Input vs. Output: This page focuses on input data formats for loading datasets into NeMo Curator. For information about output formats (including Parquet metadata files created during export), see the Data Export Concepts page.

Input Data Format and Directory Structure#

NeMo Curator loads image datasets from tar archives for scalable, distributed image curation. The ImageReaderStage reads only JPEG images from input .tar files, ignoring other content.

Example input directory structure:

input_dataset/
├── 00000.tar
│   ├── 000000000.jpg
│   ├── 000000000.txt
│   ├── 000000000.json
│   ├── ...
├── 00001.tar
│   ├── ...

Input file types:

.tar files: Contain images (.jpg), captions (.txt), and metadata (.json) - only images are loaded

Note

While tar archives may contain captions (.txt) and metadata (.json) files, the ImageReaderStage only extracts JPEG images. Other file types are ignored during the loading process.

Each record is identified by a unique ID (e.g., 000000031), used as the prefix for all files belonging to that record.

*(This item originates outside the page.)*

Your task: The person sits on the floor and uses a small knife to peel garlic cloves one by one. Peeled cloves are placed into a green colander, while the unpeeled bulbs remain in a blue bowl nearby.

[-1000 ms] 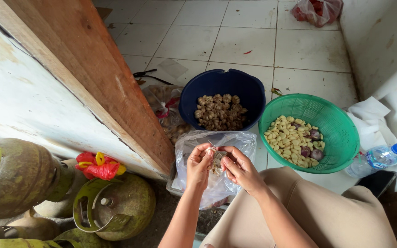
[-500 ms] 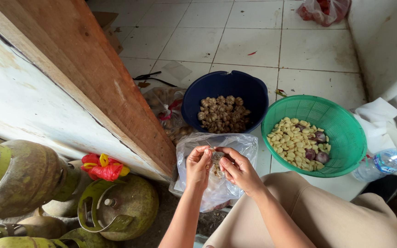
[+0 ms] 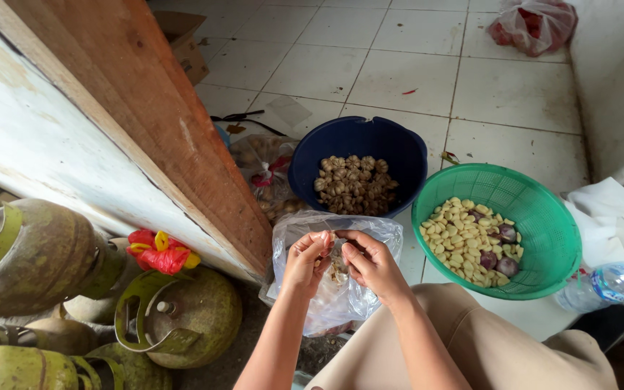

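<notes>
My left hand (image 3: 306,261) and my right hand (image 3: 371,264) are held close together over a clear plastic bag (image 3: 337,289), and both pinch a small garlic clove (image 3: 335,249) between the fingertips. Just beyond the bag stands a dark blue bucket (image 3: 359,148) holding whole garlic bulbs (image 3: 354,184). To its right sits a green plastic basket (image 3: 536,217) with peeled garlic cloves (image 3: 460,238) and a few purple shallots (image 3: 496,260).
Several green gas cylinders (image 3: 182,318) crowd the lower left under a slanted wooden board (image 3: 167,123). A plastic water bottle (image 3: 608,283) and white cloth (image 3: 601,209) lie at the right. A bag of red items (image 3: 532,25) rests on the tiled floor far back.
My hands stay at the bag with only small finger movements on the clove. The view has shifted slightly.
</notes>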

Sharding and Metadata Management#

Sharding: Datasets are split into multiple .tar files (shards) for efficient distributed processing.
Metadata: Each record has a unique ID, and metadata is stored in .json files (per record) within the tar archives.

Loading from Local Disk#

Example:

from nemo_curator.pipeline import Pipeline
from nemo_curator.stages.file_partitioning import FilePartitioningStage
from nemo_curator.stages.image.io.image_reader import ImageReaderStage

# Create pipeline for loading
pipeline = Pipeline(name="image_loading")

# Partition tar files
pipeline.add_stage(FilePartitioningStage(
    file_paths="/path/to/tar_dataset",
    files_per_partition=1,
    file_extensions=[".tar"],  # Required for ImageReaderStage
))

# Load images with DALI
pipeline.add_stage(ImageReaderStage(
    batch_size=100,
    verbose=True,
    num_threads=8,
    num_gpus_per_worker=0.25,
))

DALI Integration for High-Performance Loading#

The ImageReaderStage uses NVIDIA DALI for efficient, GPU-accelerated loading and preprocessing of JPEG images from tar files. DALI enables:

GPU Acceleration: Fast image decoding on GPU with automatic CPU fallback
Batch Processing: Efficient batching and streaming of image data
Tar Archive Processing: Built-in support for tar archive format
Memory Efficiency: Streams images without loading entire datasets into memory

Best Practices and Troubleshooting#

Use sharding to enable distributed and parallel processing.
Watch GPU memory and adjust batch size as needed.
If you encounter loading errors, check for missing or mismatched files in your dataset structure.